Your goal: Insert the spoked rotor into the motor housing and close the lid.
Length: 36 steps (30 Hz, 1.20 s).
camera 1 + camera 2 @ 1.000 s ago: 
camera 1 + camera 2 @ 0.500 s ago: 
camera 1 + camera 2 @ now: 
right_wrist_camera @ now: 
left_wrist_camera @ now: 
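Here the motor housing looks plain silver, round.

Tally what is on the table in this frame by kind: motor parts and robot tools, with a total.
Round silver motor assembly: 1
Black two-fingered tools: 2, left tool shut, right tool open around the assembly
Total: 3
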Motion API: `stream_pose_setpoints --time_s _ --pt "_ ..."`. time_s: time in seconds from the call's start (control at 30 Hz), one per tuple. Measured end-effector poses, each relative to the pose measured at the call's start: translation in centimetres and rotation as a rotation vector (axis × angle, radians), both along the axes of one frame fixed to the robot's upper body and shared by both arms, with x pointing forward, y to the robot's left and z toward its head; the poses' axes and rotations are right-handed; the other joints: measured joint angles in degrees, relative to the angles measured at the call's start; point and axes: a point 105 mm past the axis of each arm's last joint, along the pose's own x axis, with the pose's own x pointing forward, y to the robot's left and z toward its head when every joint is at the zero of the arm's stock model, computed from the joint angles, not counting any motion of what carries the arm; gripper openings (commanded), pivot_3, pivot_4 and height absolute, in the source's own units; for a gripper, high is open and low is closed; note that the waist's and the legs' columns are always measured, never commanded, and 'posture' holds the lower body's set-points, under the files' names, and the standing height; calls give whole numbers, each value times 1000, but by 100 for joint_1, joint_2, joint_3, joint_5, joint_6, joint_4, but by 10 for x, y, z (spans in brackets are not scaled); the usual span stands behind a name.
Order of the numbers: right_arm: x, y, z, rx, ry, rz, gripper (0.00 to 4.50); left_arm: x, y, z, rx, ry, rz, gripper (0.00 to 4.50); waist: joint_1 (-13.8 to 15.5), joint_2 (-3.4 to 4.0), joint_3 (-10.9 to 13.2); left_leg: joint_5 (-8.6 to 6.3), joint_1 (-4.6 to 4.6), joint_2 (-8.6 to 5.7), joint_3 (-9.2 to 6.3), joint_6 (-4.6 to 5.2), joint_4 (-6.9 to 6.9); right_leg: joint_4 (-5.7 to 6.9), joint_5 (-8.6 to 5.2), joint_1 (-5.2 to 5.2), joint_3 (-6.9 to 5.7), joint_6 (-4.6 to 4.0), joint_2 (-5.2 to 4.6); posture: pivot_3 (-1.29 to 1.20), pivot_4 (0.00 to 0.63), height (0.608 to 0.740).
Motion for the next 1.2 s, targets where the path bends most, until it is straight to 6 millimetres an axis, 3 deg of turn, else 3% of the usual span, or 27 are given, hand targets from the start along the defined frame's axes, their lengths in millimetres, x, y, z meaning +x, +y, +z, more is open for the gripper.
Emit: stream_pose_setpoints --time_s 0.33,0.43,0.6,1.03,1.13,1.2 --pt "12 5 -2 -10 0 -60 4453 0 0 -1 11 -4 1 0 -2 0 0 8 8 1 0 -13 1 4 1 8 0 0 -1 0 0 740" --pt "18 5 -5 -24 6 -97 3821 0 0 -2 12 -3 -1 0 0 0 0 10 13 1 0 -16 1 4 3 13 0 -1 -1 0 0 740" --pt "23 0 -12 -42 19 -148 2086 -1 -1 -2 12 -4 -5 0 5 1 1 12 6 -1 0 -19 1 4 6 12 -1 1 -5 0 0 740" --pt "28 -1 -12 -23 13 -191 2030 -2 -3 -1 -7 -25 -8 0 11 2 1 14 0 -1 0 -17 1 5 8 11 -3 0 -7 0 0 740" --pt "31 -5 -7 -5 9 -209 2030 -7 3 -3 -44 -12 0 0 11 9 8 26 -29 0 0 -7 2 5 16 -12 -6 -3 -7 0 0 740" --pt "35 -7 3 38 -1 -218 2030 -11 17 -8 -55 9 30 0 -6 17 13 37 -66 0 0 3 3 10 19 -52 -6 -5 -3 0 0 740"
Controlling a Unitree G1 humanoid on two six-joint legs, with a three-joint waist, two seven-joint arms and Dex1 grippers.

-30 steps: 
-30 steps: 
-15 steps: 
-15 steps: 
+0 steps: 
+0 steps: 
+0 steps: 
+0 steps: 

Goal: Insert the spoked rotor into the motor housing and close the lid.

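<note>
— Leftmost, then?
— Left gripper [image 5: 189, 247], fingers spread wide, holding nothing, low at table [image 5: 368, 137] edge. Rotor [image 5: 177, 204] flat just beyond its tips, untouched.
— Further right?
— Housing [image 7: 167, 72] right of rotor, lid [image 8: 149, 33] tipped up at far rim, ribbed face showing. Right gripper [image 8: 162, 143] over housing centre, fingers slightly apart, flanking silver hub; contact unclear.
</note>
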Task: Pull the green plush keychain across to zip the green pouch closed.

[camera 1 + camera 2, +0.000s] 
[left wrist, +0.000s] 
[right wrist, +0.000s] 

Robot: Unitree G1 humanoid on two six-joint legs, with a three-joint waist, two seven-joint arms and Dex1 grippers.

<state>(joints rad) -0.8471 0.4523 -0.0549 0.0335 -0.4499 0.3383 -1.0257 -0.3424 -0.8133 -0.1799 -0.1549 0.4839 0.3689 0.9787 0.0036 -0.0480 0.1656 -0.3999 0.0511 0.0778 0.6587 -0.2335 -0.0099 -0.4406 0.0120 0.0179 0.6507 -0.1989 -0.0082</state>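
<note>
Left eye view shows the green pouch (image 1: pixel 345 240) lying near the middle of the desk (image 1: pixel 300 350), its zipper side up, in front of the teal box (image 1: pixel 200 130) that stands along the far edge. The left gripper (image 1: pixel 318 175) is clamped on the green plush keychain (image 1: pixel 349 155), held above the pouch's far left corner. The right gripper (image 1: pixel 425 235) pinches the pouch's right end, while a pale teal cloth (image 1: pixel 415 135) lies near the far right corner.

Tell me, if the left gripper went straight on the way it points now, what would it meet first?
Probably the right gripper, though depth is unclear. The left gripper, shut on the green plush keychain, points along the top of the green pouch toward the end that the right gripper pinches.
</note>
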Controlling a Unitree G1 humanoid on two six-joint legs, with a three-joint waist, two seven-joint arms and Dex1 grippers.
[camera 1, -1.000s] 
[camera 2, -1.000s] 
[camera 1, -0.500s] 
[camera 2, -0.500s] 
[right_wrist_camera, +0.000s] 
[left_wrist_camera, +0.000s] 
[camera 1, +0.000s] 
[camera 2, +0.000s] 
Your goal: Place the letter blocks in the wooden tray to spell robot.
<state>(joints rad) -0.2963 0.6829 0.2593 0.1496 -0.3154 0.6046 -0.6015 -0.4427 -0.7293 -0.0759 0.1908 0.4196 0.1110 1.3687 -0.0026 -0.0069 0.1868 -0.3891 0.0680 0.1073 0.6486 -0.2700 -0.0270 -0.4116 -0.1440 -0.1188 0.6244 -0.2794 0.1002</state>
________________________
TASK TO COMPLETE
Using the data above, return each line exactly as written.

TASK OUTPUT
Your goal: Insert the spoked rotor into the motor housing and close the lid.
Length: 36 steps (30 Hz, 1.20 s).
camera 1 + camera 2 @ 1.000 s ago: 
camera 1 + camera 2 @ 0.500 s ago: 
camera 1 + camera 2 @ now: 
right_wrist_camera @ now: 
left_wrist_camera @ now: 
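Here the motor housing looks plain silver, round.

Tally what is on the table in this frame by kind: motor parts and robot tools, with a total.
Round silver motor assembly: 1
Black two-fingered tools: 2, left tool shut, right tool open around the assembly
Total: 3
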Motion API: `stream_pose_setpoints --time_s _ --pt "_ ..."`. time_s: time in seconds from the call's start (control at 30 Hz), one per tuple. Measured end-effector poses, each relative to the pose measured at the call's start: translation in centimetres and rotation as a rotation vector (axis × angle, radians), both along the axes of one frame fixed to the robot's upper body and shared by both arms, with x pointing forward, y to the robot's left and z toward its head; the poses' axes and rotations are right-handed; the other joints: measured joint angles in degrees, relative to the angles measured at the call's start; point and axes: a point 105 mm past the axis of each arm's last joint, along the pose's own x axis, with the pose's own x pointing forward, y to the robot's left and z toward its head when every joint is at the zero of the arm's stock model, computed from the joint angles, not counting any motion of what carries the arm; gripper openings (commanded), pivot_3, pivot_4 and height absolute, in the source's own units; for a gripper, high is open and low is closed; note that the waist's and the legs' columns are always measured, never commanded, and 'posture' holds the lower body's set-points, under the files' names, and the standing height; calls give whole numbers, each value times 1000, but by 100 for joint_1, joint_2, joint_3, joint_5, joint_6, joint_4, but by 10 for x, y, z (spans in brackets are not scaled); the usual span stands behind a name.
Order of the numbers: right_arm: x, y, z, rx, ry, rz, gripper (0.00 to 4.50); left_arm: x, y, z, rx, ry, rz, gripper (0.00 to 4.50); waist: joint_1 (-13.8 to 15.5), joint_2 (-3.4 to 4.0), joint_3 (-10.9 to 13.2); left_leg: joint_5 (-8.6 to 6.3), joint_1 (-4.6 to 4.6), joint_2 (-8.6 to 5.7), joint_3 (-9.2 to 6.3), joint_6 (-4.6 to 5.2), joint_4 (-6.9 to 6.9); right_leg: joint_4 (-5.7 to 6.9), joint_5 (-8.6 to 5.2), joint_1 (-5.2 to 5.2), joint_3 (-6.9 to 5.7), joint_6 (-4.6 to 4.0), joint_2 (-5.2 to 4.6); posture: pivot_3 (-1.29 to 1.20), pivot_4 (0.00 to 0.63), height (0.608 to 0.740).
Motion for the next 1.2 s, targets where the path bends most, until it is straight to 6 millimetres an axis, 3 deg of turn, else 3% of the usual span, or 27 are given, hand targets from the start along the defined frame's axes, their lengths in millimetres, x, y, z meaning +x, +y, +z, more is open for the gripper.
Emit: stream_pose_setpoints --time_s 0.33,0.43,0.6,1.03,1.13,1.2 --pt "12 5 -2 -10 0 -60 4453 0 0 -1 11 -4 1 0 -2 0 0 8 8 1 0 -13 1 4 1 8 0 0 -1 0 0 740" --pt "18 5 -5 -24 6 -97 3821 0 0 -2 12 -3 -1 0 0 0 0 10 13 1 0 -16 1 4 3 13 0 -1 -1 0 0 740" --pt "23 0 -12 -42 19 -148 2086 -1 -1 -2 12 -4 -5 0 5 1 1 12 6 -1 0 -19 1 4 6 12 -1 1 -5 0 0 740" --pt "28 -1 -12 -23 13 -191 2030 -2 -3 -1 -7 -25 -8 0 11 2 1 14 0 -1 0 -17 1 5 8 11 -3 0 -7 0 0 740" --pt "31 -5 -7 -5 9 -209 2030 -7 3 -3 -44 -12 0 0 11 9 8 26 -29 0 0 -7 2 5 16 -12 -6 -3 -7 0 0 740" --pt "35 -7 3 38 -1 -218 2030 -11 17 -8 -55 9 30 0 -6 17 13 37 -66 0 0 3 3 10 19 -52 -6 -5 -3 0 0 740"
Controlling a Unitree G1 humanoid on two six-joint legs, with a three-joint waist, two seven-joint arms and Dex1 grippers.

-30 steps: 
-30 steps: 
-15 steps: 
-15 steps: 
+0 steps: 
+0 steps: 
+0 steps: 
+0 steps: 

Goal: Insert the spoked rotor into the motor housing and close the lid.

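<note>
— Leftmost, then?
— Left gripper [image 5: 189, 247], fingers spread wide, holding nothing, low at table [image 5: 368, 137] edge. Rotor [image 5: 177, 204] flat just beyond its tips, untouched.
— Further right?
— Housing [image 7: 167, 72] right of rotor, lid [image 8: 149, 33] tipped up at far rim, ribbed face showing. Right gripper [image 8: 162, 143] over housing centre, fingers slightly apart, flanking silver hub; contact unclear.
</note>
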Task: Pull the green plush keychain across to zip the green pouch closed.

[camera 1 + camera 2, +0.000s] 
[left wrist, +0.000s] 
[right wrist, +0.000s] 

Robot: Unitree G1 humanoid on two six-joint legs, with a three-joint waist, two seven-joint arms and Dex1 grippers.

<state>(joints rad) -0.8471 0.4523 -0.0549 0.0335 -0.4499 0.3383 -1.0257 -0.3424 -0.8133 -0.1799 -0.1549 0.4839 0.3689 0.9787 0.0036 -0.0480 0.1656 -0.3999 0.0511 0.0778 0.6587 -0.2335 -0.0099 -0.4406 0.0120 0.0179 0.6507 -0.1989 -0.0082</state>
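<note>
Left eye view shows the green pouch (image 1: pixel 345 240) lying near the middle of the desk (image 1: pixel 300 350), its zipper side up, in front of the teal box (image 1: pixel 200 130) that stands along the far edge. The left gripper (image 1: pixel 318 175) is clamped on the green plush keychain (image 1: pixel 349 155), held above the pouch's far left corner. The right gripper (image 1: pixel 425 235) pinches the pouch's right end, while a pale teal cloth (image 1: pixel 415 135) lies near the far right corner.

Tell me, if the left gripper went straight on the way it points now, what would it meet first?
Probably the right gripper, though depth is unclear. The left gripper, shut on the green plush keychain, points along the top of the green pouch toward the end that the right gripper pinches.
</note>
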Controlling a Unitree G1 humanoid on two six-joint legs, with a three-joint waist, two seven-joint arms and Dex1 grippers.
[camera 1, -1.000s] 
[camera 2, -1.000s] 
[camera 1, -0.500s] 
[camera 2, -0.500s] 
[right_wrist_camera, +0.000s] 
[left_wrist_camera, +0.000s] 
[camera 1, +0.000s] 
[camera 2, +0.000s] 
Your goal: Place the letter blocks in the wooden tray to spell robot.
<state>(joints rad) -0.2963 0.6829 0.2593 0.1496 -0.3154 0.6046 -0.6015 -0.4427 -0.7293 -0.0759 0.1908 0.4196 0.1110 1.3687 -0.0026 -0.0069 0.1868 -0.3891 0.0680 0.1073 0.6486 -0.2700 -0.0270 -0.4116 -0.1440 -0.1188 0.6244 -0.2794 0.1002</state>

This exercise is now done.